- [Assigned task]
Show each line of the entries below in which the word "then" appears.

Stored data
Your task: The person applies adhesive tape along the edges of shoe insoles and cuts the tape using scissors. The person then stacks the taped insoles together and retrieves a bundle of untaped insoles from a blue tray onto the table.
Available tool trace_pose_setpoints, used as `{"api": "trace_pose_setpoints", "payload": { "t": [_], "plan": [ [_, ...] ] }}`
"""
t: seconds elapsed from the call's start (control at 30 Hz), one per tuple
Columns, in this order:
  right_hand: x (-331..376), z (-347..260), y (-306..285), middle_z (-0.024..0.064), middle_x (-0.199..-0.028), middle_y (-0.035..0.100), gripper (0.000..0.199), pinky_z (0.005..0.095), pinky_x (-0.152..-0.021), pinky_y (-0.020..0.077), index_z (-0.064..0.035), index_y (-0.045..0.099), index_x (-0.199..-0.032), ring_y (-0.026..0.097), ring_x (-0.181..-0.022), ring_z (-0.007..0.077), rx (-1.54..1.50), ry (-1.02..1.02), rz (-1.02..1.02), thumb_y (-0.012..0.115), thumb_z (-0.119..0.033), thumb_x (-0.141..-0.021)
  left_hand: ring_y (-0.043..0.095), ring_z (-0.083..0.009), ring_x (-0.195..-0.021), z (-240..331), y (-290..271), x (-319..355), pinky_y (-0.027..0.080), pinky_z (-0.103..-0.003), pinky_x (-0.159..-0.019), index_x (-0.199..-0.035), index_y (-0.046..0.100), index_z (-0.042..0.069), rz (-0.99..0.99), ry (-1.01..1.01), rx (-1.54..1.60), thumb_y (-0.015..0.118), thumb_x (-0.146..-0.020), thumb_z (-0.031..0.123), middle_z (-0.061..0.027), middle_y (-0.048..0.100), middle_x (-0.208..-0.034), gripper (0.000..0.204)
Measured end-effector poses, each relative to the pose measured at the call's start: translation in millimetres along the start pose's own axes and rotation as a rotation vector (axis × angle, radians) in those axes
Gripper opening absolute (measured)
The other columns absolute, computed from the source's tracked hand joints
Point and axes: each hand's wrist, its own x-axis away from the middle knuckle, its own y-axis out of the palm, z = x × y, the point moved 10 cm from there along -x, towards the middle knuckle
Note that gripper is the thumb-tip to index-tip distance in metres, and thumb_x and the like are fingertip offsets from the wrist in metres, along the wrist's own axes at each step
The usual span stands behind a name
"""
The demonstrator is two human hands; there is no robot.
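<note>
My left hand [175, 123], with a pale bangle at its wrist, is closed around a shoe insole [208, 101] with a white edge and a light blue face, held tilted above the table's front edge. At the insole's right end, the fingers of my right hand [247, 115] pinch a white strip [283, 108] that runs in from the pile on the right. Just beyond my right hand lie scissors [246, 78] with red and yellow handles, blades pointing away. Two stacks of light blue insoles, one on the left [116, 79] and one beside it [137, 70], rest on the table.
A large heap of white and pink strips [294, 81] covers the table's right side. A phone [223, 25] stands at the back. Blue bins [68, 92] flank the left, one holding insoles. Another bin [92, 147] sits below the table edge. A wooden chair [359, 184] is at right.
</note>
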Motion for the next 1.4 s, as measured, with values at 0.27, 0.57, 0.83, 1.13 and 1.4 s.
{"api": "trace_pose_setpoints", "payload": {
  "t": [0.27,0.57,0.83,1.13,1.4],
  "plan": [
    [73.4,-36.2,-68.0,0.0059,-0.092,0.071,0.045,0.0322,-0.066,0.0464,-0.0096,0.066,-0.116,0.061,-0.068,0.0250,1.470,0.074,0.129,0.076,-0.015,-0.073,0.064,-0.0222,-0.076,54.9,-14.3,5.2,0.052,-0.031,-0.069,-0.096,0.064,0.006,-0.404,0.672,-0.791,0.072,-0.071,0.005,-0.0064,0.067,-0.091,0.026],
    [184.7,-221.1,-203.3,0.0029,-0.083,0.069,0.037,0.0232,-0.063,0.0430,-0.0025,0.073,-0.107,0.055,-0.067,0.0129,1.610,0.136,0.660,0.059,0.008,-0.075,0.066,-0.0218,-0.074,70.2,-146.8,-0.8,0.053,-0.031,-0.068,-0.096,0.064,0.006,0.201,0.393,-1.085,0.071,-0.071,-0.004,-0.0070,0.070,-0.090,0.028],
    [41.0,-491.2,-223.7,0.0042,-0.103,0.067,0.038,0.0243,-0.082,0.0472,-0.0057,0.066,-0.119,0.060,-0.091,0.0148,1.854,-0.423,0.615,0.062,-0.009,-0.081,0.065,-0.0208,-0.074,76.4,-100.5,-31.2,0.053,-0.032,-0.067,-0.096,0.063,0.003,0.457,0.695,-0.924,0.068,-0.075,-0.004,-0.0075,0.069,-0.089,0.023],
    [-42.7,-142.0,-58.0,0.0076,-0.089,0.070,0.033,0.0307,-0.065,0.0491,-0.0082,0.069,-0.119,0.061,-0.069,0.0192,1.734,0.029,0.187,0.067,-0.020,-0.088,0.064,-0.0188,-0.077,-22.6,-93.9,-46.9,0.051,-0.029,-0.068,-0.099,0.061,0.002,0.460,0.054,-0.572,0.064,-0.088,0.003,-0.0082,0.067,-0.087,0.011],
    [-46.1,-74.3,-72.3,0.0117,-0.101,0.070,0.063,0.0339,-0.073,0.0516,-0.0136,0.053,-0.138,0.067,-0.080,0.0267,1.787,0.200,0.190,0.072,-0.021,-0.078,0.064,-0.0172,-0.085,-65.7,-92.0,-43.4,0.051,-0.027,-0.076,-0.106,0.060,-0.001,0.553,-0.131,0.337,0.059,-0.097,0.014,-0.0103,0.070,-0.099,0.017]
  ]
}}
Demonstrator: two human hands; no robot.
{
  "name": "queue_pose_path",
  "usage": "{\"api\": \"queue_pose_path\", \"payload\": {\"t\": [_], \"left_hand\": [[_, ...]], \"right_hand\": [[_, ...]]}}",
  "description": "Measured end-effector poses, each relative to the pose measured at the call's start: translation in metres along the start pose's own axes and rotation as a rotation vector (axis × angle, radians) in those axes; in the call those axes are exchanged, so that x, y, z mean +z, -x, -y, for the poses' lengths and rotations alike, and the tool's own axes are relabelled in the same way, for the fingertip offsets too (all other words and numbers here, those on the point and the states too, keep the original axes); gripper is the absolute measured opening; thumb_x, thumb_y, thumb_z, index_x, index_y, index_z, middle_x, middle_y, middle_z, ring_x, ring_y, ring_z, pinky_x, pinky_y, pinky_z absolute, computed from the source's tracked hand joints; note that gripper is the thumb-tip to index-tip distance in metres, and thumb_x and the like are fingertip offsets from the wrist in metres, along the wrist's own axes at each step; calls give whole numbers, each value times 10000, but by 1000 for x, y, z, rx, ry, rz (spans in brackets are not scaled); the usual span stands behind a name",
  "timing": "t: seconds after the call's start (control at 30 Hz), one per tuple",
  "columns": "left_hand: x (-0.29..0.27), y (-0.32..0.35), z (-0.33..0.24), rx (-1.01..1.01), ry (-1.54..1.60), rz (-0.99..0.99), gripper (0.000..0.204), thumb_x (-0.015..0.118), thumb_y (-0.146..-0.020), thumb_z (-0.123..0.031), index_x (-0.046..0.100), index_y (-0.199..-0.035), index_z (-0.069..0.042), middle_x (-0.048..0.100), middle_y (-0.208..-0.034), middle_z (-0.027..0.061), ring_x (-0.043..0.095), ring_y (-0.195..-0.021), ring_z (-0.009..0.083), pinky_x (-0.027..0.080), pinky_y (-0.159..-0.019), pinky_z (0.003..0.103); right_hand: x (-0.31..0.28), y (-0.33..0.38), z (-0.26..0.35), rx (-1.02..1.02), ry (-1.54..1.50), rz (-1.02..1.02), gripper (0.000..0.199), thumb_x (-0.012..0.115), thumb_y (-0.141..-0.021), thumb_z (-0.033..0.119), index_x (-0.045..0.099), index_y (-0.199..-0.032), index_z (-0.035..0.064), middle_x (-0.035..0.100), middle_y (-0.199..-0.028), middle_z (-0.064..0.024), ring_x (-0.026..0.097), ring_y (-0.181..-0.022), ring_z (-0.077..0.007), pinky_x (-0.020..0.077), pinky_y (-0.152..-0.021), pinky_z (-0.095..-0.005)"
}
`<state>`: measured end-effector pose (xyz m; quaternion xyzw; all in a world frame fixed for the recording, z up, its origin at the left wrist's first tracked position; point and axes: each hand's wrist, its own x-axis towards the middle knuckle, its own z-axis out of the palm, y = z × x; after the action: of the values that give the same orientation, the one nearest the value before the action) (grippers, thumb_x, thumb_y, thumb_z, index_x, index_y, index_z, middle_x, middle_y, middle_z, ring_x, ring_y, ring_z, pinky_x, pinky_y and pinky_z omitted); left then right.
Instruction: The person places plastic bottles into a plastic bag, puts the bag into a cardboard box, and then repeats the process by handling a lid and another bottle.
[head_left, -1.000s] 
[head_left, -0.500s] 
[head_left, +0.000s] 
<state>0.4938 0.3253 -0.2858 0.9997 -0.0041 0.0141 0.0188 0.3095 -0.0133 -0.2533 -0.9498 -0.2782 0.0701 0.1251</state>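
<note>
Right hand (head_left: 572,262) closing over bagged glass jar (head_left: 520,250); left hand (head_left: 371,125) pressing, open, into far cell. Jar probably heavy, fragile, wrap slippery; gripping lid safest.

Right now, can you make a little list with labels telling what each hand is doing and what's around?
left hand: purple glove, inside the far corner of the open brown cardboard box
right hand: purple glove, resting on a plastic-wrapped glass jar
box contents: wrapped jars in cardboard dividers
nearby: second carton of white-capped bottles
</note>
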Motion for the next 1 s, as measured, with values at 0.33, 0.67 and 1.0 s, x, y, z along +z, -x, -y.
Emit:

- [Completed task]
Your task: The person applies adhesive tape along the edges of shoe insoles and cuts the tape using scissors. The person then stacks the taped insoles together and retrieves a bundle of untaped insoles from a blue tray onto the table.
`<state>`: measured end-effector pose (xyz m; quaternion xyzw; all in a world frame fixed for the recording, z up, its origin at the left wrist's first tracked position; point and axes: each hand's wrist, its own x-axis towards the middle knuckle, its own z-axis out of the palm, y = z × x; after the action: of the values that give the same orientation, the one nearest the value before the action) (grippers, thumb_x, thumb_y, thumb_z, index_x, index_y, index_z, middle_x, middle_y, middle_z, ring_x, ring_y, ring_z, pinky_x, pinky_y and pinky_z omitted); left then right.
Instruction: The person places plastic bottles into a plastic bag, puts the bag into a cardboard box, and then repeats the process by handling a lid and another bottle.

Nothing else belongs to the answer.